What is the expected number of distinct strings from a single edit operation?

Substitutions are easy – we get $n$ different substitution results.

For insertions and deletions, we need the expected number of changes between $0$ and $1$. There are $n-1$ potential change locations, and each is a change with probability $\frac12$, so the expected number of changes is $\frac{n-1}2$, so the expected number of runs is $\frac{n+1}2$.

The result of a deletion is determined by the run in which we delete, so the expected number of deletion results is $\frac{n+1}2$.

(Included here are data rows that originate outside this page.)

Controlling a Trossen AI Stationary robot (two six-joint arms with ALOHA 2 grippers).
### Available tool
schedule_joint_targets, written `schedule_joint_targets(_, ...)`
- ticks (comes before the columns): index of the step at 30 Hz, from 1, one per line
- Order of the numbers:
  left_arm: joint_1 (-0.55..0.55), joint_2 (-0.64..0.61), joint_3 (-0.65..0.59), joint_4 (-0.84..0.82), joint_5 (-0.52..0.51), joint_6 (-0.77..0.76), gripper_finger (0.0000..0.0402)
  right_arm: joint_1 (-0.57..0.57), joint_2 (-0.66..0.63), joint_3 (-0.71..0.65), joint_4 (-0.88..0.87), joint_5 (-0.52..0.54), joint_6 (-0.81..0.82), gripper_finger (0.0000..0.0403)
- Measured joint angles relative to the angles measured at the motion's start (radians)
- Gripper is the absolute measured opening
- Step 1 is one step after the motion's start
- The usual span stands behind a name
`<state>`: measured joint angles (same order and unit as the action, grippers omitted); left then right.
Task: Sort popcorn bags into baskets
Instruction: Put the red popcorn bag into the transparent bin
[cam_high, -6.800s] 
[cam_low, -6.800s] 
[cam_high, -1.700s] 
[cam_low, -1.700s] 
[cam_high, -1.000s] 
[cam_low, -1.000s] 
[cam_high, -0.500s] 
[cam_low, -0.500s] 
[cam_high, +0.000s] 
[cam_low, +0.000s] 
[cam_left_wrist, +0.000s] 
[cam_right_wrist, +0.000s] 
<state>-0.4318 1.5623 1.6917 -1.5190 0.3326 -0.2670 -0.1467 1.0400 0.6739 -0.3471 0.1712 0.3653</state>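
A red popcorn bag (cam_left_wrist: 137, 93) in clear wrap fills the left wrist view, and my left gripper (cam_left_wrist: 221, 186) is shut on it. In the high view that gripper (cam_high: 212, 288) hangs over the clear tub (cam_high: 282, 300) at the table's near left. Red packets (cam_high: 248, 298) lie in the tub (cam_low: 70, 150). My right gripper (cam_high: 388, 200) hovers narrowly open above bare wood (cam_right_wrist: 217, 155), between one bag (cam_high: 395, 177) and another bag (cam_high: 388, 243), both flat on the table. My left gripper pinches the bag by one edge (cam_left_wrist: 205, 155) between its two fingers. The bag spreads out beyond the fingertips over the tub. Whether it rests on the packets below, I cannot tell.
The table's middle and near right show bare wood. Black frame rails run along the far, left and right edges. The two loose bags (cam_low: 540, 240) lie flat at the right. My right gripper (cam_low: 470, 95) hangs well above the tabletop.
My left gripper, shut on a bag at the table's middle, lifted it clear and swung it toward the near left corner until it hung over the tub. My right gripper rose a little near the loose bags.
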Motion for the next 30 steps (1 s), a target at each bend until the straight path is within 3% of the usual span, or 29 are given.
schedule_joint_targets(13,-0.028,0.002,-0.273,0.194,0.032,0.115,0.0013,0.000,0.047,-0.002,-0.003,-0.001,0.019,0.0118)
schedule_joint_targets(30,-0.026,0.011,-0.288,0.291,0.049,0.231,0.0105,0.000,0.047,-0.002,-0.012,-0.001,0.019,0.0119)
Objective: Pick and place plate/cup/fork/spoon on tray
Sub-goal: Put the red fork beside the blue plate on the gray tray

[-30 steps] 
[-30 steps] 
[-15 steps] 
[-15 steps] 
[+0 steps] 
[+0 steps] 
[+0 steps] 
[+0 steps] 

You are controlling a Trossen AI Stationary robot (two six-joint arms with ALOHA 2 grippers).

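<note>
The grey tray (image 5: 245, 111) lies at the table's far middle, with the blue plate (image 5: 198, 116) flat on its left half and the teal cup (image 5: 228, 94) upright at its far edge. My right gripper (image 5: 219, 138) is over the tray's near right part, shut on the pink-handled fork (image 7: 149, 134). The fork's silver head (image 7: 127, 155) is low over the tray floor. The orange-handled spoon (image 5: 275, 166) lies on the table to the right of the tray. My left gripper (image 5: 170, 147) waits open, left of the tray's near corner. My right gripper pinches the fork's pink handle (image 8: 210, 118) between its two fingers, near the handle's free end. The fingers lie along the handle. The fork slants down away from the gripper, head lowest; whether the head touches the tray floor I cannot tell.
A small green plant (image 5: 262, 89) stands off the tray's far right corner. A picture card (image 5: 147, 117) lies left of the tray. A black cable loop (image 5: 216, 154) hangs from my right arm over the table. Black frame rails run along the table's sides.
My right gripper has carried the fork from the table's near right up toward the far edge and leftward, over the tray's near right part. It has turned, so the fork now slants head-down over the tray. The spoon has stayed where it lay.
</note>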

We can count insertions separately according to whether they change the number of runs. If they don't, they just increment the length of some run, and we again expect $\frac{n+1}2$ of these. If they do increase the number of runs, that's because they insert a specific bit in any of $n+1$ locations that isn't a change location, of which we expect $\frac{n-1}2$, so we expect $n+1-\frac{n-1}2=\frac{n+3}2$ such locations.

Thus, in total we have

$$ \mathbb E(f(X))=n+\frac{n+1}2+\frac{n+1}2+\frac{n+3}2=\frac52(n+1)\;. $$


It may be useful to know that for a random string of length $n$

  • It has $n$ characters
  • The expected number of groups of identical characters is $\frac{n+1}2$
  • The expected number of pairs of identical characters is $\frac{n-1}2$
  • The number of ends is $2$

So for different types of edits:

  • The number of possible substitutions is $n$
  • The expected number of shrinkages of a group of identical characters is $\frac{n+1}2$
  • The expected number of expansions of a group of identical characters with the same character is $\frac{n+1}2$
  • The expected number of insertions of a different character into a pair of identical characters is $\frac{n-1}2$
  • The number of possible insertions of a different character at the beginning or end is $2$

making the expected number of possible edits $n+\frac{n+1}2+\frac{n+1}2+\frac{n-1}2+2 = \frac{5(n+1)}{2}$